RECORDS SUPPLIED:
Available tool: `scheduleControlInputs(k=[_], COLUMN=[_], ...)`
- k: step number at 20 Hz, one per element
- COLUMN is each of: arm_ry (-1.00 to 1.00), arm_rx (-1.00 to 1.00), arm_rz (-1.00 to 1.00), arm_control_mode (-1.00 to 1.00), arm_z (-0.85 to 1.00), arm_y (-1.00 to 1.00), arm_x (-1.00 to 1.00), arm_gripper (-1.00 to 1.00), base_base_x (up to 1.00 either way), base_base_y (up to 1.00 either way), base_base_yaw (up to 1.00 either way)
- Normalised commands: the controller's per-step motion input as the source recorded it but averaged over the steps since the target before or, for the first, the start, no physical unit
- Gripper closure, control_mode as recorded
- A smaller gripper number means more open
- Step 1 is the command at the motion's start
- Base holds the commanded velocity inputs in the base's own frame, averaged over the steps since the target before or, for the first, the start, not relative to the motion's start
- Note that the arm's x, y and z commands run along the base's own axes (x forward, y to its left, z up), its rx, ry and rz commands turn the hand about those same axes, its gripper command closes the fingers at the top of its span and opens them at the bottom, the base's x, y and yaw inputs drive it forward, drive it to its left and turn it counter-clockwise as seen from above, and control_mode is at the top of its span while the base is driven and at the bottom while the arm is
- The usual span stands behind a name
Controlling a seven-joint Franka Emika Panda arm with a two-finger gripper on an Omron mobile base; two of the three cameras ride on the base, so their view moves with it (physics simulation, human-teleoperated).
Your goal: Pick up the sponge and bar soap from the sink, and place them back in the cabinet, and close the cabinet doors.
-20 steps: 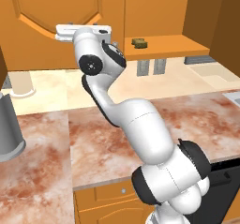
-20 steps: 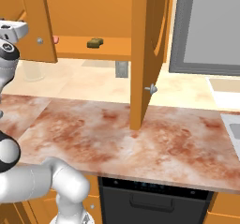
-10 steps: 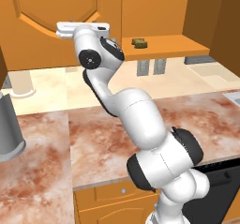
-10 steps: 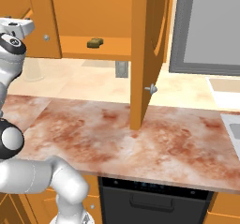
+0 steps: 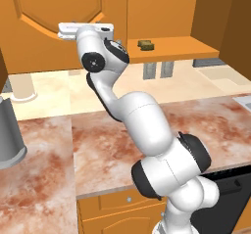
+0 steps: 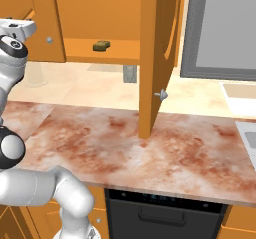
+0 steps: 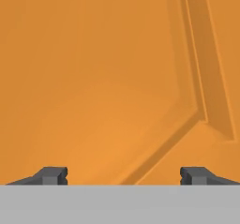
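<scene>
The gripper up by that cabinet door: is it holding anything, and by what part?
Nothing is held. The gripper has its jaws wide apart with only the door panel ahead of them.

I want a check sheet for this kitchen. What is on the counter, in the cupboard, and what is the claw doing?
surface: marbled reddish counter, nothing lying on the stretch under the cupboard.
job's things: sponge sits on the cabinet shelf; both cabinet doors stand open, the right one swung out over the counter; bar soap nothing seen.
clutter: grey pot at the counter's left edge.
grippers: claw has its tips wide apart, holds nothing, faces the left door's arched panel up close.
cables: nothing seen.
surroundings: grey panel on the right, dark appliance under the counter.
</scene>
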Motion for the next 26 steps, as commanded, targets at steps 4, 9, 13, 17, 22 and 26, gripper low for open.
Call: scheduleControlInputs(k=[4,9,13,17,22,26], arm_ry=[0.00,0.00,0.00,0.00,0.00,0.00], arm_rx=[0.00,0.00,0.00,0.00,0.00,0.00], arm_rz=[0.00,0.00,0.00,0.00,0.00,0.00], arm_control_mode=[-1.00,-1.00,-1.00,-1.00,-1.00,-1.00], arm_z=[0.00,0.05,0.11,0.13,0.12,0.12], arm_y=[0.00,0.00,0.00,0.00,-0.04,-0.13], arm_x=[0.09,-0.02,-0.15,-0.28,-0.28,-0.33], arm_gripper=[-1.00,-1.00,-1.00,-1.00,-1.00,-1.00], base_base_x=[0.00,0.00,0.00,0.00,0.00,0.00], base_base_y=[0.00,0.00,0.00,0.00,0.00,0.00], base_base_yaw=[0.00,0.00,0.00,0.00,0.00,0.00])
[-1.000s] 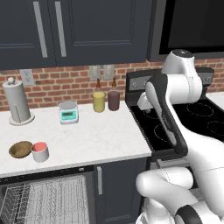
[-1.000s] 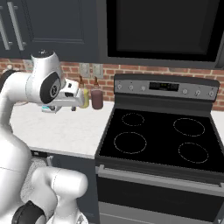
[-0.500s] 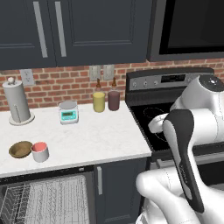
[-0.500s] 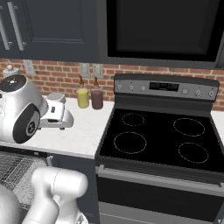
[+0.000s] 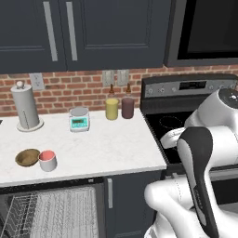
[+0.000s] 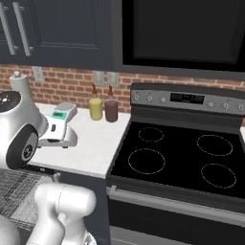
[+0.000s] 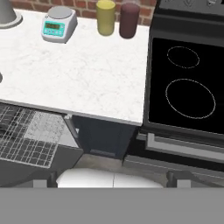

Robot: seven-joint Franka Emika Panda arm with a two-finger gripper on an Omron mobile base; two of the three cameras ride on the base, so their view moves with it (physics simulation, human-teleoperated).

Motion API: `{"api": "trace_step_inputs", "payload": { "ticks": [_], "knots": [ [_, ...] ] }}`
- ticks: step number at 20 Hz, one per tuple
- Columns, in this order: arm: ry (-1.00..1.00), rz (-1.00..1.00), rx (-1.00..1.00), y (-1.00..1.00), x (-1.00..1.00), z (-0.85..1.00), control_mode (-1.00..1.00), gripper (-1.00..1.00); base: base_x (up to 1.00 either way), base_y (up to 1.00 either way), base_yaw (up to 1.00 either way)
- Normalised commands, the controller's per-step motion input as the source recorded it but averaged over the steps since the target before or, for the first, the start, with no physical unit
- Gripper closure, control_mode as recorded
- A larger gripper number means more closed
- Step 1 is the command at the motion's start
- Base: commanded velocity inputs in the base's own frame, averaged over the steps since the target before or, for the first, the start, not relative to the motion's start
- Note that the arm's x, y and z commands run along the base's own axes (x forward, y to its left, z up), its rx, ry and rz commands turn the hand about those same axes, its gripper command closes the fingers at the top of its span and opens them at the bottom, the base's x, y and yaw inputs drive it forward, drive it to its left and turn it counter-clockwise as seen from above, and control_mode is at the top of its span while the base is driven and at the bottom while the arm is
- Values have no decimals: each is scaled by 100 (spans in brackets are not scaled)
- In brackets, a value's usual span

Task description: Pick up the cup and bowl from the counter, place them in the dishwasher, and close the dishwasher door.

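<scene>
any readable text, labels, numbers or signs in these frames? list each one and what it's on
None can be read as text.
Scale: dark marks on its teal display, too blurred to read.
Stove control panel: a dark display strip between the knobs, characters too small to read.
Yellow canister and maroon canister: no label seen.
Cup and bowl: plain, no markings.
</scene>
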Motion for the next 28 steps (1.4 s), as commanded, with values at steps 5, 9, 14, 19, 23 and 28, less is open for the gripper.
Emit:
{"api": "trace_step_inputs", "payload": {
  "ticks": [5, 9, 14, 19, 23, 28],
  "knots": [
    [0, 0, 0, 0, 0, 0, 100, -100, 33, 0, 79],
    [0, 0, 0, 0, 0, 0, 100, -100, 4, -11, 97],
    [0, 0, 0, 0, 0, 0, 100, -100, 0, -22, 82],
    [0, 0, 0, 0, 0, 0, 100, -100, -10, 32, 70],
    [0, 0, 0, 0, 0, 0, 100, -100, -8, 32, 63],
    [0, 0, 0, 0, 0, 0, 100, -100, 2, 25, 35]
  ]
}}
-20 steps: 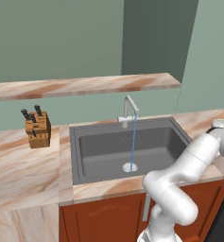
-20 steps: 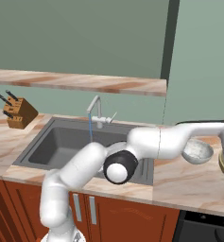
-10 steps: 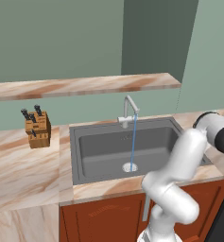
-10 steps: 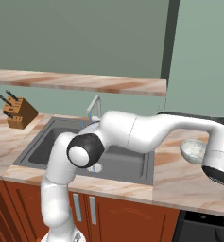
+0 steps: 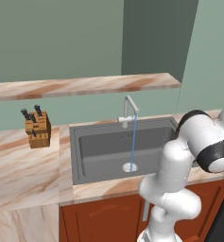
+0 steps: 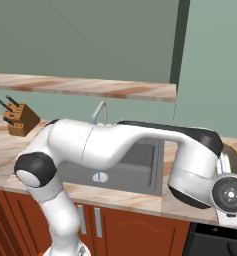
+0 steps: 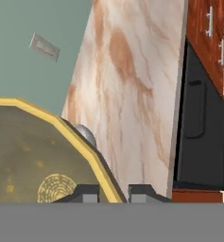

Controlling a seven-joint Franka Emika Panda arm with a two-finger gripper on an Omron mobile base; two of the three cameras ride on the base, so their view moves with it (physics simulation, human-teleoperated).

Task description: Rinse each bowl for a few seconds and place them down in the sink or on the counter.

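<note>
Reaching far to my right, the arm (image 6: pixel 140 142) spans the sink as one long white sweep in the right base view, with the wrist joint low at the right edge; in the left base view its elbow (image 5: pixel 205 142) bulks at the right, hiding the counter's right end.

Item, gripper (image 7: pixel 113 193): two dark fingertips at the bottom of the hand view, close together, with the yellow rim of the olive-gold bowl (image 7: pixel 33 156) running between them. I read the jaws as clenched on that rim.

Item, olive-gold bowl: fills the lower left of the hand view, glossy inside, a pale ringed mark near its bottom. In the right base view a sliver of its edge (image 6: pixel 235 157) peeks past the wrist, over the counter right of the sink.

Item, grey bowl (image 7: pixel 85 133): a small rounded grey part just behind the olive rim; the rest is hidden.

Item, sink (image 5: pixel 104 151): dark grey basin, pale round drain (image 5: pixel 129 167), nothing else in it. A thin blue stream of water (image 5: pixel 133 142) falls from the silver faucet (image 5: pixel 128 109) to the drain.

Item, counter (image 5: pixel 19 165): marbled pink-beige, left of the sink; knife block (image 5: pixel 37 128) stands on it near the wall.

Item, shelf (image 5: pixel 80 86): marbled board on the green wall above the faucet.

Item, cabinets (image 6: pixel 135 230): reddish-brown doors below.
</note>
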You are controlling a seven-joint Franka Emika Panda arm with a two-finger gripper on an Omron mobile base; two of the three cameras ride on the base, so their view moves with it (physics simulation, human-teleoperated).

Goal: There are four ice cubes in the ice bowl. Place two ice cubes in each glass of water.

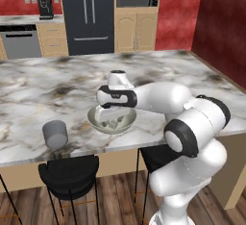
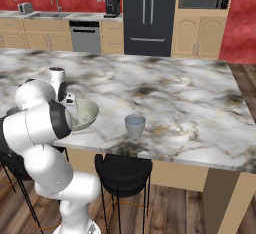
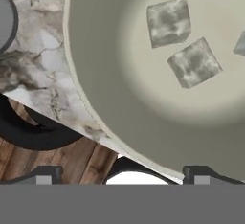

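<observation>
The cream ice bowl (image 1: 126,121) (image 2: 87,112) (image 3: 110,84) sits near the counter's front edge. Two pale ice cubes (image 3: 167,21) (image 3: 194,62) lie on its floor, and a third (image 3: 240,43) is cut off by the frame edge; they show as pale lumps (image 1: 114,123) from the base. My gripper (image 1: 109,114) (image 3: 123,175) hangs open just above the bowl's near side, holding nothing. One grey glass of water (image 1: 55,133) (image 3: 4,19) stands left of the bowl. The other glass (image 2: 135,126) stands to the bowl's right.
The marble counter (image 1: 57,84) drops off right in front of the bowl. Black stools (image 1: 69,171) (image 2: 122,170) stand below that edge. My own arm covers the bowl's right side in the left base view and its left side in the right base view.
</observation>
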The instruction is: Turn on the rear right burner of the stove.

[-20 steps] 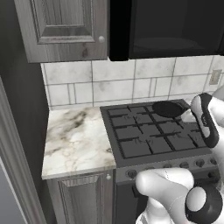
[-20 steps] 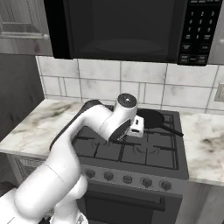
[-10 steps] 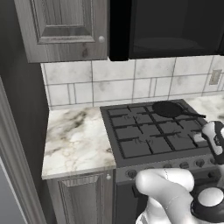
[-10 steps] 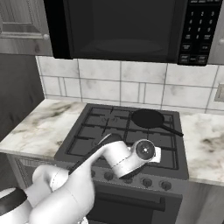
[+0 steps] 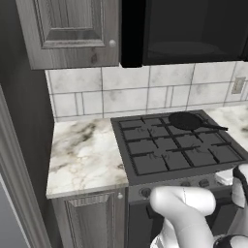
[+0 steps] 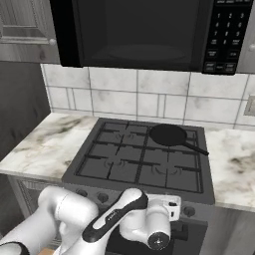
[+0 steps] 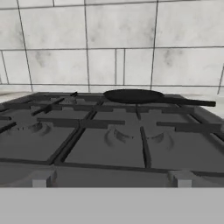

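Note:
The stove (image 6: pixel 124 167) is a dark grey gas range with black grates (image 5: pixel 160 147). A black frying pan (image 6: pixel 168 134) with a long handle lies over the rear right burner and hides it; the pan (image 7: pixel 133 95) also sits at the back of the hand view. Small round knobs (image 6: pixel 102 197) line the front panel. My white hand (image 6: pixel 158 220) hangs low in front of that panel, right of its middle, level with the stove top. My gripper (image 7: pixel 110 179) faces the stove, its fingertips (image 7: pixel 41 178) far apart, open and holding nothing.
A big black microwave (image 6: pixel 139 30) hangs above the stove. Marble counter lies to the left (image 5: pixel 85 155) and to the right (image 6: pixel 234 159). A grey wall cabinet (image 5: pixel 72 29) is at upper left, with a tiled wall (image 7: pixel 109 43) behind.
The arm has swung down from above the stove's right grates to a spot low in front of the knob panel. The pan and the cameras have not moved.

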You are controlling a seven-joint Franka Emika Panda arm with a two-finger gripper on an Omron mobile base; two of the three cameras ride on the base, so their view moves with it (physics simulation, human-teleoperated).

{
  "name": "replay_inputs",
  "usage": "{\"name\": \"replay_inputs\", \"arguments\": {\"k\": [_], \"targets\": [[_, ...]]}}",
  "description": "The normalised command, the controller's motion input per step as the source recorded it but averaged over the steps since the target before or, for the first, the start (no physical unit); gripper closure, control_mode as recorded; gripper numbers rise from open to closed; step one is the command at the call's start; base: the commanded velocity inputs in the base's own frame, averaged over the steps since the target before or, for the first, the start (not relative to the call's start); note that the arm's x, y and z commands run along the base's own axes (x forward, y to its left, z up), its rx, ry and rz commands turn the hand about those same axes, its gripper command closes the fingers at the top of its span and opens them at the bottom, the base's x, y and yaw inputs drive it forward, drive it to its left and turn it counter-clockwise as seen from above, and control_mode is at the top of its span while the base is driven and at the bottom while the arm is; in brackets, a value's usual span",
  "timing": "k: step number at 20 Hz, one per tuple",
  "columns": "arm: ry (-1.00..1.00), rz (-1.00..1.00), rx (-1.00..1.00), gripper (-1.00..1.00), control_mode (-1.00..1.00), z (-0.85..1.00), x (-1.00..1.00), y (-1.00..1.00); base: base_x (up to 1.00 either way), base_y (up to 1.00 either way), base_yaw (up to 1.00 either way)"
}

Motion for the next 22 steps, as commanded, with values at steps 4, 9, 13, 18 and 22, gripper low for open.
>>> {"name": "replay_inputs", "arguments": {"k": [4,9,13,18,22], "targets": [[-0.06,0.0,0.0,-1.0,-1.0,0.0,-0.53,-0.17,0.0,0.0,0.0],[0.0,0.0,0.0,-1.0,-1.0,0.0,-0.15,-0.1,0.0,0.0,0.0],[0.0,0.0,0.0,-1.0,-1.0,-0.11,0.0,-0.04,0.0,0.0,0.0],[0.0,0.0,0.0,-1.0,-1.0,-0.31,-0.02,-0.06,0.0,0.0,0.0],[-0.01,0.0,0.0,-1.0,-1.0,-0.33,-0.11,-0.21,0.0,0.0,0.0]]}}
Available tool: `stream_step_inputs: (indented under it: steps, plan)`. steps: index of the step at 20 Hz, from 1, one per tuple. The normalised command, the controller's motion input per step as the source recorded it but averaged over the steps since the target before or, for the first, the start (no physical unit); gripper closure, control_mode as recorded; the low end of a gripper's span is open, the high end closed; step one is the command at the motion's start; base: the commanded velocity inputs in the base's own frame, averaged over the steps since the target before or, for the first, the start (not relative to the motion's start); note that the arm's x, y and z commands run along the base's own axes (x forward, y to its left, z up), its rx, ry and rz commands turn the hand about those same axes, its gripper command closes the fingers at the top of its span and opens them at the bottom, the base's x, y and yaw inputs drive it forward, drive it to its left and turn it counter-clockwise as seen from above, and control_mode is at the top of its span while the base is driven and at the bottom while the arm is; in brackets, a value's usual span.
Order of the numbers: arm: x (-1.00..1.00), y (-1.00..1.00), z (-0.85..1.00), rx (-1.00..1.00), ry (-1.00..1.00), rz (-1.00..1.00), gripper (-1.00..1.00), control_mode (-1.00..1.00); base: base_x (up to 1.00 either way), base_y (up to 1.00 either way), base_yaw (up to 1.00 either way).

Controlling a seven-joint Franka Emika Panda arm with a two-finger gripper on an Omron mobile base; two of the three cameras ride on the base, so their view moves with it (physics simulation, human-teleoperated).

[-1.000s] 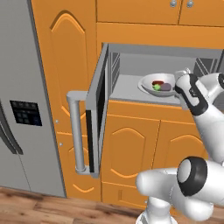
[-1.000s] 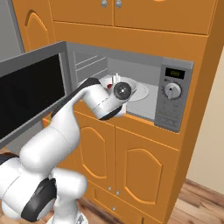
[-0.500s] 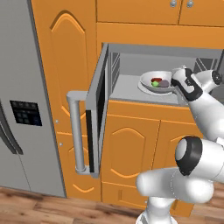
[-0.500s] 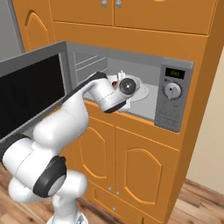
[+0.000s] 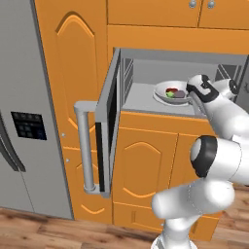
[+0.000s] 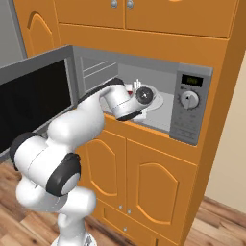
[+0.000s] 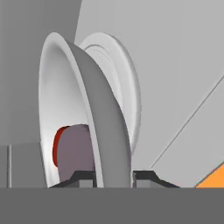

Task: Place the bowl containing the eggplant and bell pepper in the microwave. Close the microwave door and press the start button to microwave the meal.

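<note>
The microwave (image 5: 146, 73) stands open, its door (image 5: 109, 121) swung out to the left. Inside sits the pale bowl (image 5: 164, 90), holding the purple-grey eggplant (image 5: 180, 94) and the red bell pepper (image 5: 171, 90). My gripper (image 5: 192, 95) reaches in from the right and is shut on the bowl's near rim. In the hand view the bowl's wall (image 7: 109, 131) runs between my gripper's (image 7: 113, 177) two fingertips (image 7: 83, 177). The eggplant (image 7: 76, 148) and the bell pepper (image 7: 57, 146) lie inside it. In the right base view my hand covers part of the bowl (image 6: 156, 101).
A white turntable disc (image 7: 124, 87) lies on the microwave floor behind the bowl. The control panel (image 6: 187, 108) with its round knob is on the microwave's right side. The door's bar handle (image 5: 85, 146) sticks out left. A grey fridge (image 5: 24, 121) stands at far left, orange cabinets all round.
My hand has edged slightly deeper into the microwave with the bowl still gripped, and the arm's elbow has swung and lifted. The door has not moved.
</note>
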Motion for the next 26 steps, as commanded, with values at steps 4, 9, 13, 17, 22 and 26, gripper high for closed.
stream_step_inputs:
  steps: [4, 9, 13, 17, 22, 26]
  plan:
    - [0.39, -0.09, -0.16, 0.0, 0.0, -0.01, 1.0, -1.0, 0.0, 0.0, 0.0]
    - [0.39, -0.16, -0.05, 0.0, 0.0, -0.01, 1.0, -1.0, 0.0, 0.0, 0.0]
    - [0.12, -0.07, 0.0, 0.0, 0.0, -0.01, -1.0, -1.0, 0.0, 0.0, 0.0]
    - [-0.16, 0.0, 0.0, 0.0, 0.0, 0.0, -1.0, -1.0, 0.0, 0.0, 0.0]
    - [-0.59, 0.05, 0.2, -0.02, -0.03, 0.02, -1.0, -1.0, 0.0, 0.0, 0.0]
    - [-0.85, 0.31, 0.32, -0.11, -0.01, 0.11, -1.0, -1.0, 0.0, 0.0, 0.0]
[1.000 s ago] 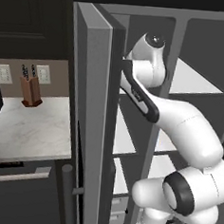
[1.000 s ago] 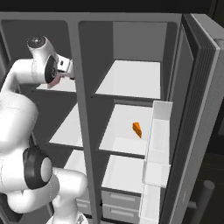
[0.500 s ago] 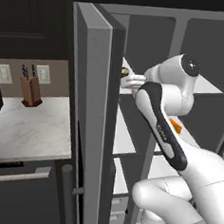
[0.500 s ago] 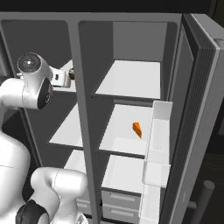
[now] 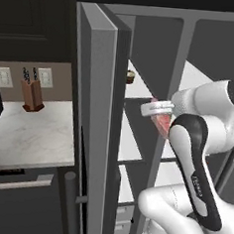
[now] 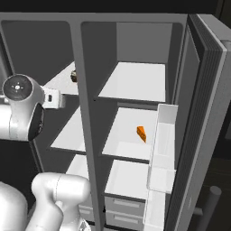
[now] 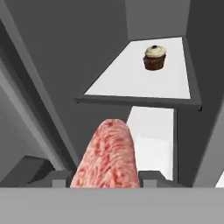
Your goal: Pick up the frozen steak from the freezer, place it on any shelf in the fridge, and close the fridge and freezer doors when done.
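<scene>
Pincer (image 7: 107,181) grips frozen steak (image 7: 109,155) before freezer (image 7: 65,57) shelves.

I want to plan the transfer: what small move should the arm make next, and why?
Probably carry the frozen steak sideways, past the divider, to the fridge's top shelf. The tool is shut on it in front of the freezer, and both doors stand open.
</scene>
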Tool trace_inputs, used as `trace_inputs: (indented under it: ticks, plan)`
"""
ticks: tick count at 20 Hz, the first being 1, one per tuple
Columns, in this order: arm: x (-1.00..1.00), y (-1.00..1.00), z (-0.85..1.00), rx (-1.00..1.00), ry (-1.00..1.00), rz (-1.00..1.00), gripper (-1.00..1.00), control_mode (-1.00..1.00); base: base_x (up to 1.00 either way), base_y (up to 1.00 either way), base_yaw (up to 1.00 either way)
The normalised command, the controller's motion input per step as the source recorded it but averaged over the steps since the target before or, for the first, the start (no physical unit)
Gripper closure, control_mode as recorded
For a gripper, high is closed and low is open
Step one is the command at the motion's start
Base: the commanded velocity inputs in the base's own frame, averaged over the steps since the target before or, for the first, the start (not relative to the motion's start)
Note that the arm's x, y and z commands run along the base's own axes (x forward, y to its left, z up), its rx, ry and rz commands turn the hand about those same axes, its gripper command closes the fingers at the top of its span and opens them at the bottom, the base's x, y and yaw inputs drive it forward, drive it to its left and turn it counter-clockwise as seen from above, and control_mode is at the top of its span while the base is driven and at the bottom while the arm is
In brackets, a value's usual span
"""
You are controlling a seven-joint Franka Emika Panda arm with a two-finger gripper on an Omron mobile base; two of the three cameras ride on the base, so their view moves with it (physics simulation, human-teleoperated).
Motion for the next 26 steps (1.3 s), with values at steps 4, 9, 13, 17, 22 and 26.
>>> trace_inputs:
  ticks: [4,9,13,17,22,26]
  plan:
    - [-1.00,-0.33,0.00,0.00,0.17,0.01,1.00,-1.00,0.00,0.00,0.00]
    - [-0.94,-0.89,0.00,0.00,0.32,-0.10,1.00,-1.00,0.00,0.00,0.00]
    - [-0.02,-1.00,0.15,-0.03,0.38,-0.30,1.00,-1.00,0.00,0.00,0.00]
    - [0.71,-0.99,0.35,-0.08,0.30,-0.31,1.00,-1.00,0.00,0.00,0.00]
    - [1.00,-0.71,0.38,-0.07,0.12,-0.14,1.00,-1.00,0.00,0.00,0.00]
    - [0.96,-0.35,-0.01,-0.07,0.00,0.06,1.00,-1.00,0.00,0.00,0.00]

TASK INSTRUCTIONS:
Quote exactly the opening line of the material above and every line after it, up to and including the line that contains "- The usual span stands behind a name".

REPLY TO THE EXERCISE:
Available tool: `scheduleControlInputs(k=[_], COLUMN=[_], ...)`
- k: step number at 20 Hz, one per element
- COLUMN is each of: arm_ry (-1.00 to 1.00), arm_rx (-1.00 to 1.00), arm_rz (-1.00 to 1.00), arm_control_mode (-1.00 to 1.00), arm_z (-0.85 to 1.00), arm_y (-1.00 to 1.00), arm_x (-1.00 to 1.00), arm_gripper (-1.00 to 1.00), base_base_x (up to 1.00 either way), base_base_y (up to 1.00 either way), base_base_yaw (up to 1.00 either way)
- Normalised commands: the controller's per-step motion input as the source recorded it but averaged over the steps since the target before or, for the first, the start, no physical unit
- Gripper closure, control_mode as recorded
- A smaller gripper number means more open
- Step 1 is the command at the motion's start
- Base holds the commanded velocity inputs in the base's own frame, averaged over the steps since the target before or, for the first, the start, not relative to the motion's start
- Note that the arm's x, y and z commands run along the base's own axes (x forward, y to its left, z up), its rx, ry and rz commands turn the hand about those same axes, its gripper command closes the fingers at the top of its span and opens them at the bottom, the base's x, y and yaw inputs drive it forward, drive it to its left and turn it counter-clockwise as seen from above, and control_mode is at the top of its span while the base is driven and at the bottom while the arm is
- The usual span stands behind a name

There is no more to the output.